What does American Bible Law say about this? This is an exciting time for us.
Posted by: Pruitt Foundation and Center for Environmental Justice | June 17, 2018 at 10:31 AM
So, Sy Abelman, Carswell, Deep State, Athlete, Jeff Sessions, Pruitt FOundation ...
Does anyone else find a sort of juvenile compulsion to graffiti every post with this sort of "humor" disgusting ...?
Does a person doing this think himself clever and witty, or intend to destroy the commenting section on this blog?
Posted by: anon | June 17, 2018 at 02:38 PM
^^^This blog is not the Pittsburgh Post Gazette.
Posted by: Pruitt Foundation and Center for Environmental Justice | June 17, 2018 at 02:42 PM
The whole point of a trust is that it is a distinct legal entity, created with powers that the grantor cannot exercise himself or herself. A grant to a trust is by definition not the same thing as a grant to oneself.
And in any case, it is not obvious that such transfers even existed in 1787 (although I would expect someone to note that on the Originalism Blog).
Posted by: Steven Lubet | June 18, 2018 at 09:30 AM
non mingit in femore meo et loquaris mihi est pluere
Interesting about clichés. That one dates from when most sports stands were standing room only (before say the Liverpool Hillsborough disaster) when it could be almost impossible to leave the grandstand to go to the toilet, which led spectators to do it where they stood (the were also known as p*** in the pocket stands.)
I recently ran into the same problem with the old expression - "like the dog that caught the truck." It made sense to me, having in my childhood been in cars that rural farmyard dogs would chase barking their heads off - but today, leash laws prevail nearly everywhere and associates are puzzled.

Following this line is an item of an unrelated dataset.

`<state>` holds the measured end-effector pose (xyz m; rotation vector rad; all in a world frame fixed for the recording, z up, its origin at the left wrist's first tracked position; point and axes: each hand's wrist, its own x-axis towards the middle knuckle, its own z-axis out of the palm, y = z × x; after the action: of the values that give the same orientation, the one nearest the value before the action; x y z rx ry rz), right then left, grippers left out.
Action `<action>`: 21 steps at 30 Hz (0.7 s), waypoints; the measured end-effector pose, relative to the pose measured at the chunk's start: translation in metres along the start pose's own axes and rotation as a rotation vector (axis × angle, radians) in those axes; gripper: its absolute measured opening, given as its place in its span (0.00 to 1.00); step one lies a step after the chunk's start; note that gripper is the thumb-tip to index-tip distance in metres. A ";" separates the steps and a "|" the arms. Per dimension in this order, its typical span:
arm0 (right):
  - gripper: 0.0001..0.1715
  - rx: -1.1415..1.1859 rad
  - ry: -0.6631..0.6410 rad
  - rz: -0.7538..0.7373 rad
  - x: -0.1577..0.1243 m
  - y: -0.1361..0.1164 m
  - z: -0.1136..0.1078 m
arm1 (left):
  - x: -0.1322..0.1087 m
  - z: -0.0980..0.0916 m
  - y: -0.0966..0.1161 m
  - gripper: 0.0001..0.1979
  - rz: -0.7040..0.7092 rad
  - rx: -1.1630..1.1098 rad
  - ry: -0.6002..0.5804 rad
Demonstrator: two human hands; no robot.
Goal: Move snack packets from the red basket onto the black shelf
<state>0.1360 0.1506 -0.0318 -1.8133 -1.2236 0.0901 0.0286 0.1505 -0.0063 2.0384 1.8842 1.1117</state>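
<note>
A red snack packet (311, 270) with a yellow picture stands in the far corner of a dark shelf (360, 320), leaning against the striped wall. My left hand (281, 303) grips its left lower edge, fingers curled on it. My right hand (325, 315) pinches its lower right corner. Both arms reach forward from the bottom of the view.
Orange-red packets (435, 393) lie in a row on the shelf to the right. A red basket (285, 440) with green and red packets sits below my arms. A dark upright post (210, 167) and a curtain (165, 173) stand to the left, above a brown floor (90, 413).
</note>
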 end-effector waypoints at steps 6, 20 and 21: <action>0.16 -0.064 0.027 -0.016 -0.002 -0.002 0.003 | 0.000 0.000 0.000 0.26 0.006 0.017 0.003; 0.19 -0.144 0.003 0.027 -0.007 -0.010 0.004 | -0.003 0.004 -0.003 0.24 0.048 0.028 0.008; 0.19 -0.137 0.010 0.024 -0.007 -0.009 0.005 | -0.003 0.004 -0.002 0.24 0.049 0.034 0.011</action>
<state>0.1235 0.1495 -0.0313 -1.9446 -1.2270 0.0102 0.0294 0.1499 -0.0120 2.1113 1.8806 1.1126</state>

Similarly "toe the line" (not tow) or for a ship to be "under way" but to "weigh anchor" ("way" is sufficient movement in the water for the rudder to work, "weigh" means literally to hang/lift (hence weighing scales (they used to be balance scales on scaffolds)) - or my favourite annoyance "the exception that proves the rule" - when Shakespeare wrote that "prove" meant to test, and looking for an exception was a standard approach to postulated, usually mathematical rules (an exception proves it is not a rule.)